■ Work to complete
Set down exactly the lines below between the line holding "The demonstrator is" and the line holding "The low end", inclusive; no other line belongs in the answer.

■ Information

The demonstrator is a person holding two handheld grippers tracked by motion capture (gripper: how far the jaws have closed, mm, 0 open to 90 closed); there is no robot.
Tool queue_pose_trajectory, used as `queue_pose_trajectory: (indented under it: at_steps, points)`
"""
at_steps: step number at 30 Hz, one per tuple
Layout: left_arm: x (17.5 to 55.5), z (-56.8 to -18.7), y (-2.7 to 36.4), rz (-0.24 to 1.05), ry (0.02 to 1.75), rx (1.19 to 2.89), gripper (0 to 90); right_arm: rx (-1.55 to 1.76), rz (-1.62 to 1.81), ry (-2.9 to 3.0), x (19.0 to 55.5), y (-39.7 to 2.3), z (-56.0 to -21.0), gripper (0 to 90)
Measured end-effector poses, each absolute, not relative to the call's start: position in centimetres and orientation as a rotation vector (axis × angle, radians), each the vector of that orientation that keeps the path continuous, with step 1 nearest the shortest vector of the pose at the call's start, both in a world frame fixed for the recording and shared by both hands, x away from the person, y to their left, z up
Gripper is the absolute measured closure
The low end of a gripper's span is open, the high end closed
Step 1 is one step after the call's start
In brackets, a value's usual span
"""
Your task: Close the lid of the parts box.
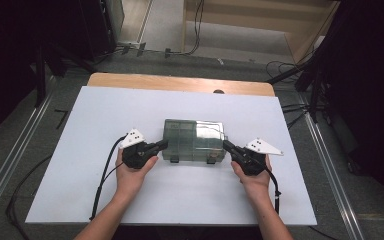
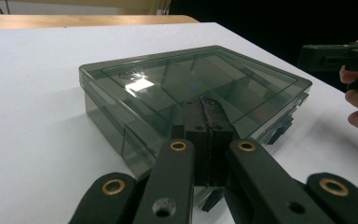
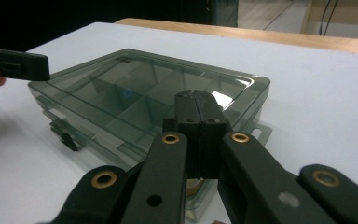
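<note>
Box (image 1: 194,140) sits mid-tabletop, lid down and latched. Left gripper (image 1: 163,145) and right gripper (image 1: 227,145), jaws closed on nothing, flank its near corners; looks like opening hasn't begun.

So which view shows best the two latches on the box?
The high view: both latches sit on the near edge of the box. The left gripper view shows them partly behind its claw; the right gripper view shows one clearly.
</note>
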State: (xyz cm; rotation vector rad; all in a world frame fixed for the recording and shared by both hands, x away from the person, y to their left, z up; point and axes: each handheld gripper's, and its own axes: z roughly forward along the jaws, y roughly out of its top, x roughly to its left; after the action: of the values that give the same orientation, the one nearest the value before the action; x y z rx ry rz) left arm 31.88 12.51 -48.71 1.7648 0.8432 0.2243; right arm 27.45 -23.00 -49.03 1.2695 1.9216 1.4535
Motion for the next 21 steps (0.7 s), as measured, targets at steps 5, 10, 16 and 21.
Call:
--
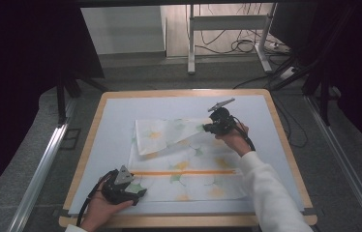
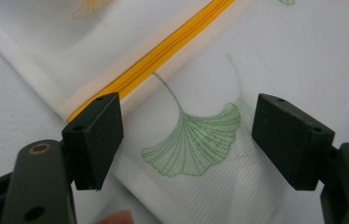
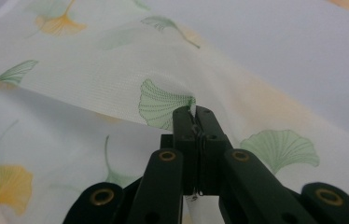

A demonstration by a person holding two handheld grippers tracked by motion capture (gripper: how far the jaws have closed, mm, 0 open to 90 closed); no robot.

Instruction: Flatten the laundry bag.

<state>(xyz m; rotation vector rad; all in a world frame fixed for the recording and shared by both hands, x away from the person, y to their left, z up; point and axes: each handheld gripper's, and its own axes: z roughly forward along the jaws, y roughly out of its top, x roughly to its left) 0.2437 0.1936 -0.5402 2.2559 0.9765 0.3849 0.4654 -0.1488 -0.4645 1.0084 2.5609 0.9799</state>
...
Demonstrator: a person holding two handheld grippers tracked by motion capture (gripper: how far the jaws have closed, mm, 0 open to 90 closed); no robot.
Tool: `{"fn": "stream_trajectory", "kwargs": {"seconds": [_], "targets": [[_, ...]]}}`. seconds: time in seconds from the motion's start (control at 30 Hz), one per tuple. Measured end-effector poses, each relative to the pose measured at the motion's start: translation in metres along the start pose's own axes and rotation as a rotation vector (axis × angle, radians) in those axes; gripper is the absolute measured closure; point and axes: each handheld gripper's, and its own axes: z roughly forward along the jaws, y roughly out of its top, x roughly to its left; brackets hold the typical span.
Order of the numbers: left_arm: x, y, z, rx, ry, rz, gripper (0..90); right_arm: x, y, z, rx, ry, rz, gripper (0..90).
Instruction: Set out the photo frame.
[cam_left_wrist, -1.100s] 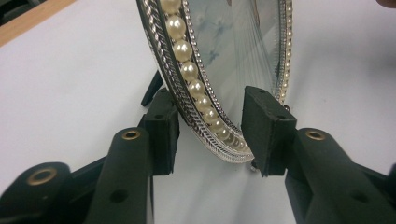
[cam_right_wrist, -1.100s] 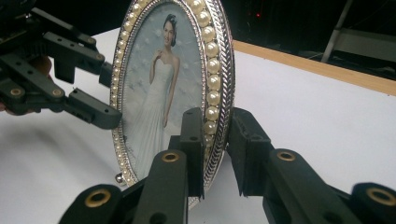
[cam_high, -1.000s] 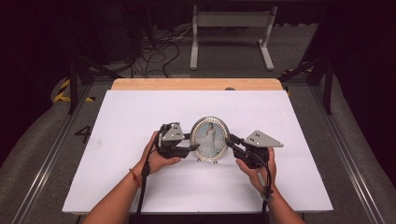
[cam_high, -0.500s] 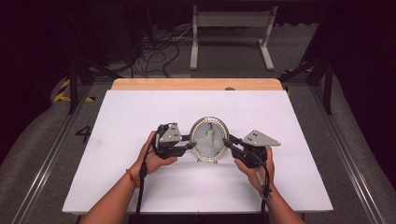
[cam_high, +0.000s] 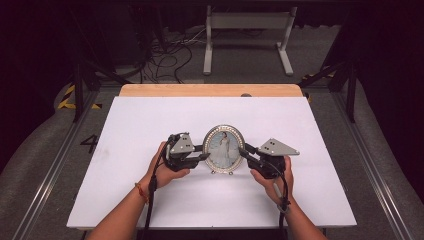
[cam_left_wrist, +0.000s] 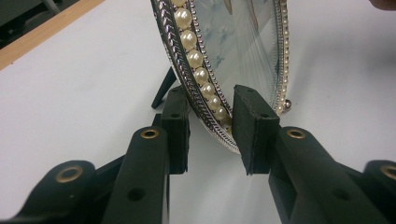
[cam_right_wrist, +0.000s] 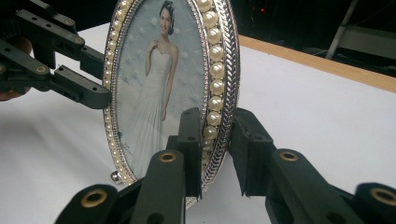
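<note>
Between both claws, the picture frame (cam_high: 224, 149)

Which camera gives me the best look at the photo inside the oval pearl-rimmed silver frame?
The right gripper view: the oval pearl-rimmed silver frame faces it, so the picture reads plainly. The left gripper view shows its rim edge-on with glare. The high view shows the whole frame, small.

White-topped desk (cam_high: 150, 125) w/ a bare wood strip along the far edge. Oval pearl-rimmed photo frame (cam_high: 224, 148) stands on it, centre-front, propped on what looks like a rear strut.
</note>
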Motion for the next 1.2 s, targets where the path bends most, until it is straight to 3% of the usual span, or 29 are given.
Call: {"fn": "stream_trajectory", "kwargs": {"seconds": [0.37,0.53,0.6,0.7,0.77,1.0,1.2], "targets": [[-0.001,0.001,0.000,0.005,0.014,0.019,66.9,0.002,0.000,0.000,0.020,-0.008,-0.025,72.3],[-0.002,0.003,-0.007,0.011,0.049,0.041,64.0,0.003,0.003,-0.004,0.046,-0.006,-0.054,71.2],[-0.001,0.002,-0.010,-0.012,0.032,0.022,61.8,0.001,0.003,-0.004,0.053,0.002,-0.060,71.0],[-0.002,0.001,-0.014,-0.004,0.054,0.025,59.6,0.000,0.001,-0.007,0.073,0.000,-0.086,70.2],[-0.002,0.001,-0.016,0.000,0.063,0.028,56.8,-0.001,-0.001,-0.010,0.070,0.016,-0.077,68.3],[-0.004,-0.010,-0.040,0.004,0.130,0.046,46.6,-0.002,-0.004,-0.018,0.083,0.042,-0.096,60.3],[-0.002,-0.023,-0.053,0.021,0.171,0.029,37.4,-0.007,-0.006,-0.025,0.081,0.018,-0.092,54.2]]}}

■ Written reply
The demonstrator is a person holding two handheld grippers tracked by motion capture (gripper: how far the jaws have closed, mm, 0 open to 90 closed); there is no robot.
Tool queue_pose_trajectory, used as `queue_pose_trajectory: (indented under it: at_steps, points)`
"""
at_steps: step number at 30 Hz, one per tuple
Layout: left_arm: x (17.5 to 55.5), z (-56.8 to -18.7), y (-2.7 to 36.4), rz (-0.24 to 1.05), ry (0.02 to 1.75), rx (1.19 to 2.89), gripper (0 to 90); right_arm: rx (-1.55 to 1.76), rz (-1.62 to 1.81), ry (-2.9 to 3.0), x (19.0 to 55.5), y (-39.7 to 2.3), z (-56.0 to -21.0), gripper (0 to 90)
Measured end-effector poses, each absolute, not relative to the call's start: position in centimetres and orientation as a rotation vector (axis × angle, radians), each the vector of that orientation that keeps the path continuous, with step 1 nearest the shortest vector of the pose at the call's start, both in a world frame fixed for the recording and shared by both hands, x away from the person, y to their left, z up
Gripper is the absolute measured closure
The low end of a gripper's span is open, the high end closed

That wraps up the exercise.